Aumni - Site Reliability Engineer III - MLOPS
Salt Lake City, UT, United States
JPMorgan Chase & Co.
There’s nothing more exciting than being at the center of a rapidly growing field in technology and applying your skillsets to drive innovation and modernize the world's most complex and mission-critical systems.
As a Site Reliability Engineer III at JPMorgan Chase within the Digital Private Markets /Aumni (A JP Morgan Chase Company), you will solve complex and broad business problems with simple and straightforward solutions. Through code and cloud infrastructure, you will configure, maintain, monitor, and optimize applications and their associated infrastructure to independently decompose and iteratively improve on existing solutions. You are a significant contributor to your team by sharing your knowledge of end-to-end operations, availability, reliability, and scalability of your application or platform. As MLops Engineer, you will solve complex and broad business problems with simple and straightforward solutions.

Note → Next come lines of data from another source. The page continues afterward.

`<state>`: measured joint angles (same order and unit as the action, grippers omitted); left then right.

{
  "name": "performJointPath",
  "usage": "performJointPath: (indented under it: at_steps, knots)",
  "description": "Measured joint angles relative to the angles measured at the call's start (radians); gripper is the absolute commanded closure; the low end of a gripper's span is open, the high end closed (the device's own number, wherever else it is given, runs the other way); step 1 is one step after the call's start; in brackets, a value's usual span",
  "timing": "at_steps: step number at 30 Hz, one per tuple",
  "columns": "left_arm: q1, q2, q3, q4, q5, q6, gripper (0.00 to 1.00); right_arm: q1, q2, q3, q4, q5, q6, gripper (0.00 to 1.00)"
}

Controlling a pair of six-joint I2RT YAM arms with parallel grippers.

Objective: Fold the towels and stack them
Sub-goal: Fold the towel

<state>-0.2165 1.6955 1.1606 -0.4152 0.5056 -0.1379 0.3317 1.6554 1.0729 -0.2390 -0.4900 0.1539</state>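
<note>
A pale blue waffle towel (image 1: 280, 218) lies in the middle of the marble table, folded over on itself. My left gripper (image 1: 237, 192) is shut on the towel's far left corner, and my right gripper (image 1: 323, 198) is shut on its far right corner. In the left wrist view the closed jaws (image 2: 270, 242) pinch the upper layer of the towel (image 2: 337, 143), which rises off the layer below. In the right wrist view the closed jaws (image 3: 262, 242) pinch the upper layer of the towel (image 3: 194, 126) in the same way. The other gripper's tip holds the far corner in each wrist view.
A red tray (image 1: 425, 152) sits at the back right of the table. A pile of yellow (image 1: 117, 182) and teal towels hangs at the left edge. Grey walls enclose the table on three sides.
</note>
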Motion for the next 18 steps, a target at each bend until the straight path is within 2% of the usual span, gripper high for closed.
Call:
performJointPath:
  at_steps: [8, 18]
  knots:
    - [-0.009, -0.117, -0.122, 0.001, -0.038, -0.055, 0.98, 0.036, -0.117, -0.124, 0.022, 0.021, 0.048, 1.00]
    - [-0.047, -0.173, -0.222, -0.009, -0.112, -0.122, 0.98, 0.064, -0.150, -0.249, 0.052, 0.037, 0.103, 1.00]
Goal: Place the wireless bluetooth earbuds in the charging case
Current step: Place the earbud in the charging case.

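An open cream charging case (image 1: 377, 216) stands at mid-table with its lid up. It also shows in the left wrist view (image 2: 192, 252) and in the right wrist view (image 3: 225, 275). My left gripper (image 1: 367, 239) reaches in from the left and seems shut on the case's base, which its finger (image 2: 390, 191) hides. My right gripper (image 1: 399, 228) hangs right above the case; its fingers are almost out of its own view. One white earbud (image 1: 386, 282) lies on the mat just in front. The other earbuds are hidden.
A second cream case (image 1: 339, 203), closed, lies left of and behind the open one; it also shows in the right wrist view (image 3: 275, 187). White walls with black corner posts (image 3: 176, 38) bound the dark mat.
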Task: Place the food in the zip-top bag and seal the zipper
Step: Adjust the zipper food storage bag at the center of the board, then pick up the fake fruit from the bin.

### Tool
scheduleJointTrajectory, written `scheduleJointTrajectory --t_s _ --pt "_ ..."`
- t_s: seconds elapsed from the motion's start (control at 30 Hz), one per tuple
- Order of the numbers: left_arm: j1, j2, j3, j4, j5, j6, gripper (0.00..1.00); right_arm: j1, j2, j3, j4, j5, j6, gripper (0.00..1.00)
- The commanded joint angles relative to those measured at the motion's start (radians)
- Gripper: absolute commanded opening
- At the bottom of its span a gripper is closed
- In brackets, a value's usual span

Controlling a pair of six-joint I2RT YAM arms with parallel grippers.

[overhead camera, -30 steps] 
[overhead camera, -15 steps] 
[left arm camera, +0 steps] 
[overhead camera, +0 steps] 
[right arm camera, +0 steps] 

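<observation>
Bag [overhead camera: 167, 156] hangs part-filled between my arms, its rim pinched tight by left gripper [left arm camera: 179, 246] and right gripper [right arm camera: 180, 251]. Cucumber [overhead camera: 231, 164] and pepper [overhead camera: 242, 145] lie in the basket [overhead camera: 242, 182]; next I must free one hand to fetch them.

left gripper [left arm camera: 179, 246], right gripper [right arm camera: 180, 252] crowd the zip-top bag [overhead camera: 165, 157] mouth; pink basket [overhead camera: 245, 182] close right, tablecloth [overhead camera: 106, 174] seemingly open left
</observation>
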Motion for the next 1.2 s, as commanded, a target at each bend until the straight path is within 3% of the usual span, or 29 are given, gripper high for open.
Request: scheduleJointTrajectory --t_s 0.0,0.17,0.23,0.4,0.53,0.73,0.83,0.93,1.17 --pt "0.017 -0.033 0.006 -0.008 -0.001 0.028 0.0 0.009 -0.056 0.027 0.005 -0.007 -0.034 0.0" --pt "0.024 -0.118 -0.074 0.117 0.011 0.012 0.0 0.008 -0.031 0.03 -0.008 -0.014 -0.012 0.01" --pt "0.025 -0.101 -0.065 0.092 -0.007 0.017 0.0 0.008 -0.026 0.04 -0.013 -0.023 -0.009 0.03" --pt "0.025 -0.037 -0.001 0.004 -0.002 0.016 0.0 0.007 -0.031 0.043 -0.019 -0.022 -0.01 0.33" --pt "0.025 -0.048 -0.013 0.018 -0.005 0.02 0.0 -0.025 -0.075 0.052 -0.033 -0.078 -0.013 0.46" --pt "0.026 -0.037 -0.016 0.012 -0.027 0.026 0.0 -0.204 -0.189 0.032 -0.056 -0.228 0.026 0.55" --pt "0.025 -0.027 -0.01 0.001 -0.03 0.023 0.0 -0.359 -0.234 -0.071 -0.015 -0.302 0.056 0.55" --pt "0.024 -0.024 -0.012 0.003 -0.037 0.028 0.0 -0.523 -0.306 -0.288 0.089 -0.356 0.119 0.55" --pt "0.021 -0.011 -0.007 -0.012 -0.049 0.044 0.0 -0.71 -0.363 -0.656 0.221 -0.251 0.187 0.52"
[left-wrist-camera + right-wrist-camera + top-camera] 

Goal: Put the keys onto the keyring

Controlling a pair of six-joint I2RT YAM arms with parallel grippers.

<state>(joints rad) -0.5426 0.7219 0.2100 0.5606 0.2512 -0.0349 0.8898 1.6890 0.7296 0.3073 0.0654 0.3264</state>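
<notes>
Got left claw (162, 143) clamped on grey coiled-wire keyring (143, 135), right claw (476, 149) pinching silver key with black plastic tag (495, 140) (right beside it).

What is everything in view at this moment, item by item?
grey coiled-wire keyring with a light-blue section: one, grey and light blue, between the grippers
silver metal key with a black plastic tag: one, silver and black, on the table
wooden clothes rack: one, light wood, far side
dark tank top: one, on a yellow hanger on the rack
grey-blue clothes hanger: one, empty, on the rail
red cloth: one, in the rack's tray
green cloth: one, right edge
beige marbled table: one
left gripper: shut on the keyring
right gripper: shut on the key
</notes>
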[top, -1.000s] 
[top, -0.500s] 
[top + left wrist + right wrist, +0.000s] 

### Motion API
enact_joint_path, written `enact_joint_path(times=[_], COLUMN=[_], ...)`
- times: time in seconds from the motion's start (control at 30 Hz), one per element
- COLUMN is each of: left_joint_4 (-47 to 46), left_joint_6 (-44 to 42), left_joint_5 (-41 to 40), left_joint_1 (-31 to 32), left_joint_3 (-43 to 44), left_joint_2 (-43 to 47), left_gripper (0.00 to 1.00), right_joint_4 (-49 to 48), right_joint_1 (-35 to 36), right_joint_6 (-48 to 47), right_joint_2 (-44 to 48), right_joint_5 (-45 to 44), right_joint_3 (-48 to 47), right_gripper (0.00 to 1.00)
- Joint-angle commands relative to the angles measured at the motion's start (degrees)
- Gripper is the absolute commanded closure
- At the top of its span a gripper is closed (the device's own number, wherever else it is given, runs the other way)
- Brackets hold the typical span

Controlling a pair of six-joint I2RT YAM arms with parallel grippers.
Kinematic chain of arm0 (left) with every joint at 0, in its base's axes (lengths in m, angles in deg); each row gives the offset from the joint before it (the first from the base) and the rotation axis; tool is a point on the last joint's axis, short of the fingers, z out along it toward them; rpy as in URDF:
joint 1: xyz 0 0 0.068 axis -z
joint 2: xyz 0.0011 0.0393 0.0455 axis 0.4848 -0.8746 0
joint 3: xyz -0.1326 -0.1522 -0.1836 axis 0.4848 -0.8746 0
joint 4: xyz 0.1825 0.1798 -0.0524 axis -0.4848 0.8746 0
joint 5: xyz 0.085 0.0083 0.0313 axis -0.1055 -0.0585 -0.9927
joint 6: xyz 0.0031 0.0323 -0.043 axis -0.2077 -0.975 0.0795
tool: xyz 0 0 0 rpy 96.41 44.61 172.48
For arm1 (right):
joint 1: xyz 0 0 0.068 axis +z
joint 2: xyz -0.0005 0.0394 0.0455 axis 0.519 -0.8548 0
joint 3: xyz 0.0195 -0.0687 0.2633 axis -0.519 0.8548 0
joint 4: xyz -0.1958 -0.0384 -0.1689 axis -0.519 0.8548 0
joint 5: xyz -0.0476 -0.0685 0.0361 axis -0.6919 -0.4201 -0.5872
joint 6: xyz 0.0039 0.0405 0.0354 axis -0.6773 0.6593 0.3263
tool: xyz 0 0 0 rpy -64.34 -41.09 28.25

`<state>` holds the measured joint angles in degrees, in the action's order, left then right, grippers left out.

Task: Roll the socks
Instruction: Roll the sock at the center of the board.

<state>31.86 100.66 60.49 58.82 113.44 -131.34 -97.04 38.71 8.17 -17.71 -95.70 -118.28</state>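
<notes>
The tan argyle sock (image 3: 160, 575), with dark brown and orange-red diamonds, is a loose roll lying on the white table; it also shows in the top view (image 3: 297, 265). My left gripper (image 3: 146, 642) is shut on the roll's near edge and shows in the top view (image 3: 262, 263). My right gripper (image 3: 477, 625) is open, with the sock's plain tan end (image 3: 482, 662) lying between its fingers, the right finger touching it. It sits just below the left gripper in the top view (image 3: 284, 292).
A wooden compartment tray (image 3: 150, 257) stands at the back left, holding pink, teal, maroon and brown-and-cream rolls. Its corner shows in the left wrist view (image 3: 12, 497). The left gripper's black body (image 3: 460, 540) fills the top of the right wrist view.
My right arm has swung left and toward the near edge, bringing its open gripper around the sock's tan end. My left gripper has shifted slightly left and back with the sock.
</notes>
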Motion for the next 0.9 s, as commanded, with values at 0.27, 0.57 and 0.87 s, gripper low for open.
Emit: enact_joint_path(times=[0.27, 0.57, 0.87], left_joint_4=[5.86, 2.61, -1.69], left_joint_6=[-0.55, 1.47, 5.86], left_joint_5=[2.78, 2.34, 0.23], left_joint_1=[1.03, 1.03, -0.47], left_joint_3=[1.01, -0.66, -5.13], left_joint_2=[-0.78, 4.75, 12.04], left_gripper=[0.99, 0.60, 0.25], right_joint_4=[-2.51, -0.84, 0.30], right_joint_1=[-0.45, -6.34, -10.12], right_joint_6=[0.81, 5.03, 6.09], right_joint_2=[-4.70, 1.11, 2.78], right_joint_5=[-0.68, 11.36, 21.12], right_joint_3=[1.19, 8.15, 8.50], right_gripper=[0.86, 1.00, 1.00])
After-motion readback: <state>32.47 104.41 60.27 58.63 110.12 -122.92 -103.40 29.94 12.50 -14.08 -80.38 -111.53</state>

Through code and cloud infrastructure, you will configure, maintain, monitor, and optimize the models produced by our data science teams and their associated. You are a significant contributor to your team by sharing your knowledge of end-to-end operations, availability, reliability, and scalability in the AI/ML space.
Job responsibilities
- Guides and assists others in the areas of designing and deploying new AI/ML models in the cloud, gaining consensus from peers where appropriate
- Designs and implements automated continuous integration and continuous delivery pipelines for the Data Science teams to develop and train AI/ML models
- Writes and deploys infrastructure as code for the models and pipelines you support
- Collaborates with technical experts, key stakeholders, and team members to resolve complex technical problems
- Understands the importance of monitoring and observability in the AI/ML space – i.e. service level indicators and utilizes service level objectives
- Proactively resolve issues before they impact internal and external stakeholders of deployed models
- Supports the adoption of MLops best practices within your team
Required qualifications, capabilities, and skills
- Formal training or certification on site reliability engineering concepts and 3+ years applied experience
- Understanding of MLops culture and principles and familiarity with how to implement associated concepts at scale
- Domain knowledge of machine learning applications and technical processes within the AWS ecosystem
- Experience with infrastructure as code tooling such as Terraform, Cloudformation
- Experience with container and container orchestration such as ECS, Kubernetes, and Docker
- Knowledge of continuous integration and continuous delivery tools like Jenkins, GitLab, or Github Actions
- Proficiency in the following programming languages: Python, Bash
- Hands-on knowledge of Linux and networking internals
- Understanding of the different roles served by data engineers, data scientists, machine learning engineers, and system architects, and how MLops contributes to each of these workstreams
- Ability to identify new technologies and relevant solutions to ensure design constraints are met by the Data Science and Machine Learning teams
- Experience with Model training and deployment pipelines, managing scoring endpoints
- Familiarity with observability concepts and telemetry collection using tools such as Datadog, Grafana, Prometheus, Splunk, and others
- Understanding of data engineering platforms such as Databricks or Snowflake, and machine learning platforms such as AWS Sagemaker
- Comfortable troubleshooting common containerization technologies and issues
- Ability to proactively recognize road blocks and demonstrates interest in learning technology that facilitates innovation
We offer a competitive total rewards package including base salary determined based on the role, experience, skill set, and location. For those in eligible roles, we offer discretionary incentive compensation which may be awarded in recognition of firm performance and individual achievements and contributions. We also offer a range of benefits and programs to meet employee needs, based on eligibility. These benefits include comprehensive health care coverage, on-site health and wellness centers, a retirement savings plan, backup childcare, tuition reimbursement, mental health support, financial coaching and more. Additional details about total compensation and benefits will be provided during the hiring process.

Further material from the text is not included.